TASK GOAL => Within the following material, tally each line that contains the string "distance". Give the tally only.

DATA SECTION =>
►

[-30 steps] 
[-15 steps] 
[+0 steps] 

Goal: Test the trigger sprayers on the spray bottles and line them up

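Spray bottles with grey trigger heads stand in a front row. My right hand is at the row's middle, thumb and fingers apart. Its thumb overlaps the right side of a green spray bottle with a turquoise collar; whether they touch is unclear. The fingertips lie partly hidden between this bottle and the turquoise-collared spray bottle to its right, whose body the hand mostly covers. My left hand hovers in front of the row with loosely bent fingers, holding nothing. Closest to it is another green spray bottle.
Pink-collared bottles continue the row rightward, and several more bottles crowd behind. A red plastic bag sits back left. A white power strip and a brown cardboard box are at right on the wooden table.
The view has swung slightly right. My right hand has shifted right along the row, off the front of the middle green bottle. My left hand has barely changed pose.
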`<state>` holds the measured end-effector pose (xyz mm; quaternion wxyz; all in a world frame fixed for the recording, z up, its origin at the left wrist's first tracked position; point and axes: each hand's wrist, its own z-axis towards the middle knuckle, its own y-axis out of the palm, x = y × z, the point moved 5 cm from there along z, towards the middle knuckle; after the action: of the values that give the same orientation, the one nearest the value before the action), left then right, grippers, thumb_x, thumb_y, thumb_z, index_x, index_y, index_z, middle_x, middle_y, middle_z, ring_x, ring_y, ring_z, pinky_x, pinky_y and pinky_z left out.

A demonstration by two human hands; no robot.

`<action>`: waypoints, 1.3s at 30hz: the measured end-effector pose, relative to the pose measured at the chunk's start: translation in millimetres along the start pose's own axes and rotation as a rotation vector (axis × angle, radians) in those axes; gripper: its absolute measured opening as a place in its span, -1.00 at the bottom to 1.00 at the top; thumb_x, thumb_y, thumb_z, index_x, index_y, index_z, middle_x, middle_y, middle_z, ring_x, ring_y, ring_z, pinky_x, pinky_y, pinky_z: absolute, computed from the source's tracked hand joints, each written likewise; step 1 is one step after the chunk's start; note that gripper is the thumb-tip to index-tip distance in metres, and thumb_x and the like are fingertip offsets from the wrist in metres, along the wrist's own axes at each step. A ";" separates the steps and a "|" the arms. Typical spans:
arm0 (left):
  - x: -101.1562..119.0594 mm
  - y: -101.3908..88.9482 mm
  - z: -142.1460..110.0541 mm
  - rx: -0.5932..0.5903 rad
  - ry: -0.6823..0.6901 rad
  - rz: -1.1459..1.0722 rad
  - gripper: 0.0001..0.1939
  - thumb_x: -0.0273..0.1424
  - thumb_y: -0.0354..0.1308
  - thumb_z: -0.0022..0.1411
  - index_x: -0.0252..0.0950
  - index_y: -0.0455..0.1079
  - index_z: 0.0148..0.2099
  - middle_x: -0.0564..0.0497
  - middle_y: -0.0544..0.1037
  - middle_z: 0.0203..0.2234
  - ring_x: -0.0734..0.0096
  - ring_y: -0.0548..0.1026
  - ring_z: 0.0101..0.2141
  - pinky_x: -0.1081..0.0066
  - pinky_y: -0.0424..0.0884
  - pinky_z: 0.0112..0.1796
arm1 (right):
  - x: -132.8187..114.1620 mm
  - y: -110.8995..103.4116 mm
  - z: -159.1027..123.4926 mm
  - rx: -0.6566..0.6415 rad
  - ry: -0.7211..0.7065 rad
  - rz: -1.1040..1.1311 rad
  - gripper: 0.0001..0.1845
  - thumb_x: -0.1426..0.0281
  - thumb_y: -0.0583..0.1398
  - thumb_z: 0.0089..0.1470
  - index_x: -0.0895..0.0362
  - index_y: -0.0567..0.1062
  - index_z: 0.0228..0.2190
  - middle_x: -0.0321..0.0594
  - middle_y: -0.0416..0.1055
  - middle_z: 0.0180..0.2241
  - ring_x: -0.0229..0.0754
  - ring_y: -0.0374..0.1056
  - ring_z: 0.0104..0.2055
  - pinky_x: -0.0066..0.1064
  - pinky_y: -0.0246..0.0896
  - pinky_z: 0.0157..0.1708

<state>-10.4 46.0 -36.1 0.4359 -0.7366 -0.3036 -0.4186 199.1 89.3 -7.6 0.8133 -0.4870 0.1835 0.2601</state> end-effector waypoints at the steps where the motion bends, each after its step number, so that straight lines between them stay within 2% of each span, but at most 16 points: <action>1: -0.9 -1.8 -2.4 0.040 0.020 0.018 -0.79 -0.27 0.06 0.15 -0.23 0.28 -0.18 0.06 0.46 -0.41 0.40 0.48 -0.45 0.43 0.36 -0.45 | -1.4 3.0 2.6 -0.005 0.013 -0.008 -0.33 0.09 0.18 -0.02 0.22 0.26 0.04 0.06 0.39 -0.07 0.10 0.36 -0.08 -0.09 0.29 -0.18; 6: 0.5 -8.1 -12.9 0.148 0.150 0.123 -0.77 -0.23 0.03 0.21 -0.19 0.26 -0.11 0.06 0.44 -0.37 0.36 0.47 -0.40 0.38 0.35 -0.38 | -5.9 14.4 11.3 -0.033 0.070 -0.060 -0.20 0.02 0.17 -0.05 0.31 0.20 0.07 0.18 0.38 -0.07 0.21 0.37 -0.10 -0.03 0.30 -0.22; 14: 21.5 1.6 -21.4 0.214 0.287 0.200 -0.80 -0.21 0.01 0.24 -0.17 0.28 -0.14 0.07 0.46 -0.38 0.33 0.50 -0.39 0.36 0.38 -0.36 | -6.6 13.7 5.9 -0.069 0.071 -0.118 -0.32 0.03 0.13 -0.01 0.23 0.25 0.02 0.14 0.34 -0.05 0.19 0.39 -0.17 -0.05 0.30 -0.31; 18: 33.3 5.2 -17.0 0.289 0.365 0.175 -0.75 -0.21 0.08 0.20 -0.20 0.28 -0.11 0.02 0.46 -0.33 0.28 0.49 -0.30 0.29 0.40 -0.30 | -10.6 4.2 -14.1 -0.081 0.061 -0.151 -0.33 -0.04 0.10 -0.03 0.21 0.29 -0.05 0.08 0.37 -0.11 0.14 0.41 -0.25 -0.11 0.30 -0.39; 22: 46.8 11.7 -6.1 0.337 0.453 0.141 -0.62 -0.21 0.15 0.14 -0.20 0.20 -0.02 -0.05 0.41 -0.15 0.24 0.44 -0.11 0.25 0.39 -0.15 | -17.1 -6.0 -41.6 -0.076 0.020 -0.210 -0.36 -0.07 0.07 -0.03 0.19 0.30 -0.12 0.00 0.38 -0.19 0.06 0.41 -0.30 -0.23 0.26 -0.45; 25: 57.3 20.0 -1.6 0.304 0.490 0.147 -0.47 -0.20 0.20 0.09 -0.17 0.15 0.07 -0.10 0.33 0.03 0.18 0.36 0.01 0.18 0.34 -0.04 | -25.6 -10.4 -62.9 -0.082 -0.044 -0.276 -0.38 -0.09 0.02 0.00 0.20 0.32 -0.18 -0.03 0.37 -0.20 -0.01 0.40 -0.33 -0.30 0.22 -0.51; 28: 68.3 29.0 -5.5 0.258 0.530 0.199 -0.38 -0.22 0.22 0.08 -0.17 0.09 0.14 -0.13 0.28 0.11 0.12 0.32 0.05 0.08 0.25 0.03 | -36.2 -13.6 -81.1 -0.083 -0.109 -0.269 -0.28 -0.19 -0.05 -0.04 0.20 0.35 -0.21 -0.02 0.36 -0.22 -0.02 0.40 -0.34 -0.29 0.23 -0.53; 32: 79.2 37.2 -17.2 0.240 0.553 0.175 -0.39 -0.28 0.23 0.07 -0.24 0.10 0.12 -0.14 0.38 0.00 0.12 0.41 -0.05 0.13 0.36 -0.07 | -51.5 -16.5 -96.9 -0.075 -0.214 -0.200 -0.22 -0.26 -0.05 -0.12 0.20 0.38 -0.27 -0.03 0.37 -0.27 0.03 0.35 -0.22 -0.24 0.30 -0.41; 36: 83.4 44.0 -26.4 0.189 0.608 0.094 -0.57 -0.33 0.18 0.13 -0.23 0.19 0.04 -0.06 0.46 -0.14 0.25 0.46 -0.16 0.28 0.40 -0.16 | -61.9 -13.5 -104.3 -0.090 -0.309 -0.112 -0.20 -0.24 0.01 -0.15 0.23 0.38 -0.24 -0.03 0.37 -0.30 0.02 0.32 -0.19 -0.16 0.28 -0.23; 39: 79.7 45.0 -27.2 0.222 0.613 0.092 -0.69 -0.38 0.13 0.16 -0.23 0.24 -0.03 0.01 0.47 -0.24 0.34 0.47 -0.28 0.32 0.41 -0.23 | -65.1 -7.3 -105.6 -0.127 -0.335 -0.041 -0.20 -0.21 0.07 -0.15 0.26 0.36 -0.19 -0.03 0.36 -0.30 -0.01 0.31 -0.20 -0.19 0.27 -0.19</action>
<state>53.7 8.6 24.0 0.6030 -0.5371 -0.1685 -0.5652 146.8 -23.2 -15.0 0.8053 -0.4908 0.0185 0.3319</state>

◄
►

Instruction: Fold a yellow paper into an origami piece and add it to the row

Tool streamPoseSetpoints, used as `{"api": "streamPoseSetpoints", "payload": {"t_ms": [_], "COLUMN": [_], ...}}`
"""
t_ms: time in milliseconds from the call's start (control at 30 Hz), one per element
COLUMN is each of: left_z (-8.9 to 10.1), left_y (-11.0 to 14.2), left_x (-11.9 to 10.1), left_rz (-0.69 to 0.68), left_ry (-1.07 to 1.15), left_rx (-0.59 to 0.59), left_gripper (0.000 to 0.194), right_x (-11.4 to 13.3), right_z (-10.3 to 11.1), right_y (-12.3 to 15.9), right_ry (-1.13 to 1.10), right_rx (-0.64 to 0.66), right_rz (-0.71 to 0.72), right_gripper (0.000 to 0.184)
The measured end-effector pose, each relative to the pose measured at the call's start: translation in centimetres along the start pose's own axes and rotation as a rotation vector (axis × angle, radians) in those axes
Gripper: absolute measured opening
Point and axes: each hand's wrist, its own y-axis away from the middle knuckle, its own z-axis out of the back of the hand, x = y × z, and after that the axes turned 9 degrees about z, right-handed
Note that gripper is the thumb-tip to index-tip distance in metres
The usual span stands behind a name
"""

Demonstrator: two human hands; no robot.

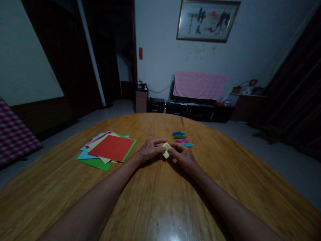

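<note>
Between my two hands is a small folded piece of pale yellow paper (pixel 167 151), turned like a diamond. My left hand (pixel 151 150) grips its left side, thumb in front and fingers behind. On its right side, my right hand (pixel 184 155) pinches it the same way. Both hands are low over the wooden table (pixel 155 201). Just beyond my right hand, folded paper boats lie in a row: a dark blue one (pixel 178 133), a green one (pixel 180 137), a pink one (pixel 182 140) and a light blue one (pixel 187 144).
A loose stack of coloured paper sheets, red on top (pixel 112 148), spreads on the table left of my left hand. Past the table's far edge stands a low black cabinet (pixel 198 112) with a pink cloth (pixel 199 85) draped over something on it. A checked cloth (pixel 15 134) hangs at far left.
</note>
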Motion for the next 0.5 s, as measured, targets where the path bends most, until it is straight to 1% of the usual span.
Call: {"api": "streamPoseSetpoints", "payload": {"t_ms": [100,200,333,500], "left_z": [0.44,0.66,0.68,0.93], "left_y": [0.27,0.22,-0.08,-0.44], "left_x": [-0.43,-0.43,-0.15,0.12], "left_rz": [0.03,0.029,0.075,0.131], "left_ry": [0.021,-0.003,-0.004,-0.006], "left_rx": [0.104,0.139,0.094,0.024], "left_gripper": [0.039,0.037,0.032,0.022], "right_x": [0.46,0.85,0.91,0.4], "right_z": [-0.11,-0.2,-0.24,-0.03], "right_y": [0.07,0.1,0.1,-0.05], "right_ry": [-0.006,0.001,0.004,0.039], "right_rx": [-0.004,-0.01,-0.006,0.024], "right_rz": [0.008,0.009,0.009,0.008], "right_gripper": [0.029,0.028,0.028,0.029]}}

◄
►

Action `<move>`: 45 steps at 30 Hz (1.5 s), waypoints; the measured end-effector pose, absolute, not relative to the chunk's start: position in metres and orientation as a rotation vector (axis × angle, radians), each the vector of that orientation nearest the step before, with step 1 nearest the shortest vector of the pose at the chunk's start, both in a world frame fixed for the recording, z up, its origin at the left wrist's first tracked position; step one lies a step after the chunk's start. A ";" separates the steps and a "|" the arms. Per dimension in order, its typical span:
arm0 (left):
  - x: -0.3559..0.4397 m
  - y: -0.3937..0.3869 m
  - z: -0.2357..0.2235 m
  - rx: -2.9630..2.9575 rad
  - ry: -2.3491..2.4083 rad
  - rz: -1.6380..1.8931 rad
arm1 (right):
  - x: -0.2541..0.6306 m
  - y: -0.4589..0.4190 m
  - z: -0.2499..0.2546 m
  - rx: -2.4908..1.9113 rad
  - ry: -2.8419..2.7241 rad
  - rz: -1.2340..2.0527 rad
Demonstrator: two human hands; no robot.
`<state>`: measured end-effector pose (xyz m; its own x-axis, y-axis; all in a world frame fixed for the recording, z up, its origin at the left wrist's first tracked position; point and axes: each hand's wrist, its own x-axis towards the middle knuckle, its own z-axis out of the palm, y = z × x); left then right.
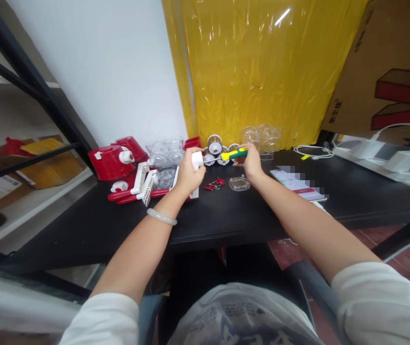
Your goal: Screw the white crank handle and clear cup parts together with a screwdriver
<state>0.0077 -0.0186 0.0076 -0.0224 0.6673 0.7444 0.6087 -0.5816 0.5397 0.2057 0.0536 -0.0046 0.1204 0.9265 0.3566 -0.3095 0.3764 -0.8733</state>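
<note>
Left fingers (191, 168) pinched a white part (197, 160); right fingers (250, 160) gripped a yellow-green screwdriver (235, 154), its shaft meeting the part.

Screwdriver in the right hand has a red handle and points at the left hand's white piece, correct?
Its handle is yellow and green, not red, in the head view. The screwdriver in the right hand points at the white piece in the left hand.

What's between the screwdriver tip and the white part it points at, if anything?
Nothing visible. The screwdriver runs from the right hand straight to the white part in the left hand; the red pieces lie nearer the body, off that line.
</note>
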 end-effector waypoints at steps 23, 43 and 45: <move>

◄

SOLVED PROBLEM => 2